_EXERCISE_
Note the line containing "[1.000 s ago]"; from it through the last line below, give only those lines again, exactly, both ends included, skipping pictures.

_RECORDED DATA_
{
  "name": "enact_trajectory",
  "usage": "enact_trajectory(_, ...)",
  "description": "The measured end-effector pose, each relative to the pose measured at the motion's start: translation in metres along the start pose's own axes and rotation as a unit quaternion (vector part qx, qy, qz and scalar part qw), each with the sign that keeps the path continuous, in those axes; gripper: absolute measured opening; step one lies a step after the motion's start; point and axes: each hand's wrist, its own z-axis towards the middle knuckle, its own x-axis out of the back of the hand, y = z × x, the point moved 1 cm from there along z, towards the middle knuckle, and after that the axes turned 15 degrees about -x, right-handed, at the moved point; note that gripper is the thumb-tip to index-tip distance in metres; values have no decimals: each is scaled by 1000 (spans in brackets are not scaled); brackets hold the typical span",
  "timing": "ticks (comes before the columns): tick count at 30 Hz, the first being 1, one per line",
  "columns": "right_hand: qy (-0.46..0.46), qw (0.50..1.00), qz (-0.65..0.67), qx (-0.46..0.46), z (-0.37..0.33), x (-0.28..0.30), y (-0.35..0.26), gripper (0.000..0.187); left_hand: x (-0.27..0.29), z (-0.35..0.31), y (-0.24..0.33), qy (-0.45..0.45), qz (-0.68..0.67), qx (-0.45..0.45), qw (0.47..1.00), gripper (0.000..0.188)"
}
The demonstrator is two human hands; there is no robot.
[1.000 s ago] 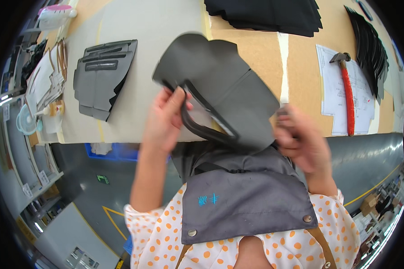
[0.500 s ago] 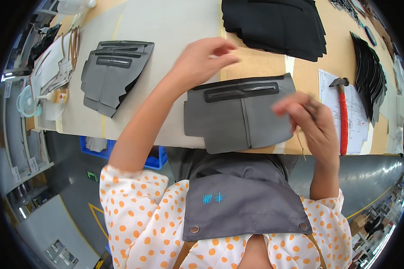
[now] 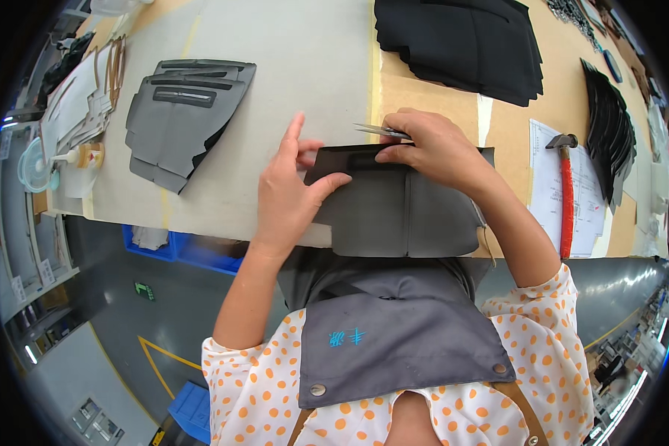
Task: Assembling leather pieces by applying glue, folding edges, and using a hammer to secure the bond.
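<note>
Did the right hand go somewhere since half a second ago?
Yes. The right hand has moved left, farther from the red-handled hammer, and is now at the far edge of the gray panel.

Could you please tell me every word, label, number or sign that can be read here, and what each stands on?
I won't copy any wording, but this is where markings show:
Grey apron: bright blue characters on the bib, the clearest text here.
White sheet under the hammer: fine print and lines, too small to read.
Green floor sign: too small to read.
White shelf tag: too small to read.
</note>
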Motion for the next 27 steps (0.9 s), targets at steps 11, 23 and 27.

_OUTPUT BELOW_
[1.000 s ago] 
[0.500 s ago] 
[now] 
Task: Assembling leather pieces by applying glue, folding edges, and using a hammer to secure the bond.
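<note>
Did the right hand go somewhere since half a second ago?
Yes. The right hand has moved left, farther from the red-handled hammer, and is now at the far edge of the gray panel.

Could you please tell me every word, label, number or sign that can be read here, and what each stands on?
I won't copy any wording, but this is where markings show:
Grey apron: bright blue characters on the bib, the clearest text here.
White sheet under the hammer: fine print and lines, too small to read.
Green floor sign: too small to read.
White shelf tag: too small to read.
</note>
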Motion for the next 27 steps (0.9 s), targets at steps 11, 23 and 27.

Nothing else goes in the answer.